About this task: Copy the whole listing below exactly.

══════════

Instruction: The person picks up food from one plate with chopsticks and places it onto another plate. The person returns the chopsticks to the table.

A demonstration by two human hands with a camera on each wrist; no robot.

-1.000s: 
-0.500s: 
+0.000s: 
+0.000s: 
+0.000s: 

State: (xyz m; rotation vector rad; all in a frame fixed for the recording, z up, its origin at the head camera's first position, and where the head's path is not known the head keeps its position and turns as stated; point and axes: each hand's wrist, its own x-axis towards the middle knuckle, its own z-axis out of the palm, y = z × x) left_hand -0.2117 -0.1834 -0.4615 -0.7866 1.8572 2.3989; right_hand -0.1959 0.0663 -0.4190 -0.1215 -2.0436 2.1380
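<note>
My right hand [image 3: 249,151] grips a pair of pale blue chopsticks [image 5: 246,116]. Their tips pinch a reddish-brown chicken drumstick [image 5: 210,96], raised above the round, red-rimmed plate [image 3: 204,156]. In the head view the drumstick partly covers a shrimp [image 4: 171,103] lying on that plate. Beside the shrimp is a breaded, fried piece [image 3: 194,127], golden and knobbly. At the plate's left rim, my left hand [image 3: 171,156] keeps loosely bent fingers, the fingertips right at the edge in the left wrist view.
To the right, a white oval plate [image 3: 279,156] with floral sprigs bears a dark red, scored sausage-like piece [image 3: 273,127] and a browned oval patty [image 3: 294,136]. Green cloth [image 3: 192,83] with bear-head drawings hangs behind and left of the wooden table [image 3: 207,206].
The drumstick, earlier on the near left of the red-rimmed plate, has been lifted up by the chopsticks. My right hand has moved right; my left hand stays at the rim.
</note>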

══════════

Answer:
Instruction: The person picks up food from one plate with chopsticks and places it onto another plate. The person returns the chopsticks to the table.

A demonstration by two human hands with a camera on each wrist; no robot.

-1.000s: 
-0.500s: 
+0.000s: 
+0.000s: 
+0.000s: 

State: (xyz m; rotation vector rad; all in a frame fixed for the recording, z up, its origin at the head camera's first position, and where the head's path is not known the head keeps its position and turns as stated; point and axes: each hand's wrist, its own x-axis towards the middle knuckle, its own z-axis out of the palm, y = z × x) left_hand -0.2117 -0.1834 -0.4615 -0.7866 1.8572 2.3989; right_hand -0.1959 0.0663 -0.4190 -0.1215 -2.0436 2.1380
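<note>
My right hand [image 3: 249,151] grips a pair of pale blue chopsticks [image 5: 246,116]. Their tips pinch a reddish-brown chicken drumstick [image 5: 210,96], raised above the round, red-rimmed plate [image 3: 204,156]. In the head view the drumstick partly covers a shrimp [image 4: 171,103] lying on that plate. Beside the shrimp is a breaded, fried piece [image 3: 194,127], golden and knobbly. At the plate's left rim, my left hand [image 3: 171,156] keeps loosely bent fingers, the fingertips right at the edge in the left wrist view.
To the right, a white oval plate [image 3: 279,156] with floral sprigs bears a dark red, scored sausage-like piece [image 3: 273,127] and a browned oval patty [image 3: 294,136]. Green cloth [image 3: 192,83] with bear-head drawings hangs behind and left of the wooden table [image 3: 207,206].
The drumstick, earlier on the near left of the red-rimmed plate, has been lifted up by the chopsticks. My right hand has moved right; my left hand stays at the rim.
</note>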

The exercise has now been completed.